Recentemente, em 26 de fevereiro de 2015, o Superior Tribunal de Justiça aprovou dois enunciados que tratam da questão do cabimento ou não de honorários advocatícios na fase do cumprimento de sentença (tema que muito se debate no momento da elaboração desta petição: faz-se ou não o pedido específico?). Tratam-se das Súmulas 517 e 519, que tem o seguinte teor:

Súmula 517: São devidos honorários advocatícios no cumprimento de sentença, haja ou não impugnação, depois de escoado o prazo para pagamento voluntário, que se inicia após a intimação do advogado da parte executada.

Súmula 519: Na hipótese de rejeição da impugnação ao cumprimento de sentença, não são cabíveis honorários advocatícios.

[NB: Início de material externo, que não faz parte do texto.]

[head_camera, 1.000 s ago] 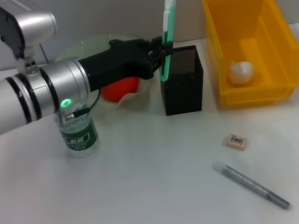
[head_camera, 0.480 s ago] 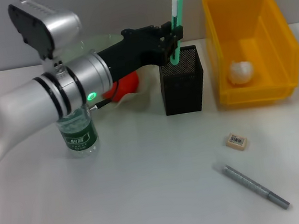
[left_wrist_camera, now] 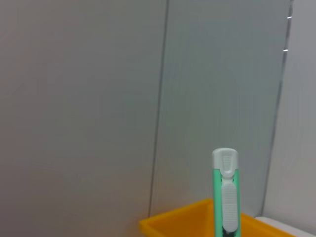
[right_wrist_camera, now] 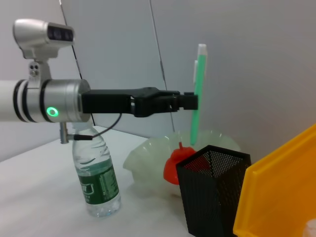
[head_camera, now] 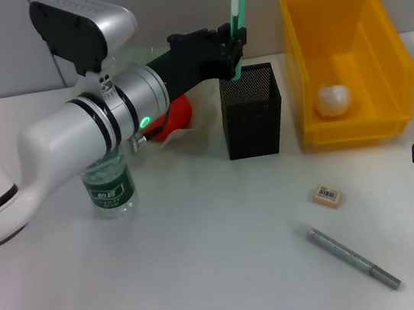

Essas súmulas são decorrentes do julgamento do REsp 1.134.186, decidido pelo rito do recurso repetitivo (art. 543-C do CPC). Por ocasião desse julgamento, o Ministro Teori Albino Zavascki, acompanhando o voto condutor, sustentou que a impugnação tem natureza jurídica de incidente, “semelhante à denominada "exceção de pré-executividade", merecendo, por isso, tratamento também semelhante no que se refere a sucumbência”.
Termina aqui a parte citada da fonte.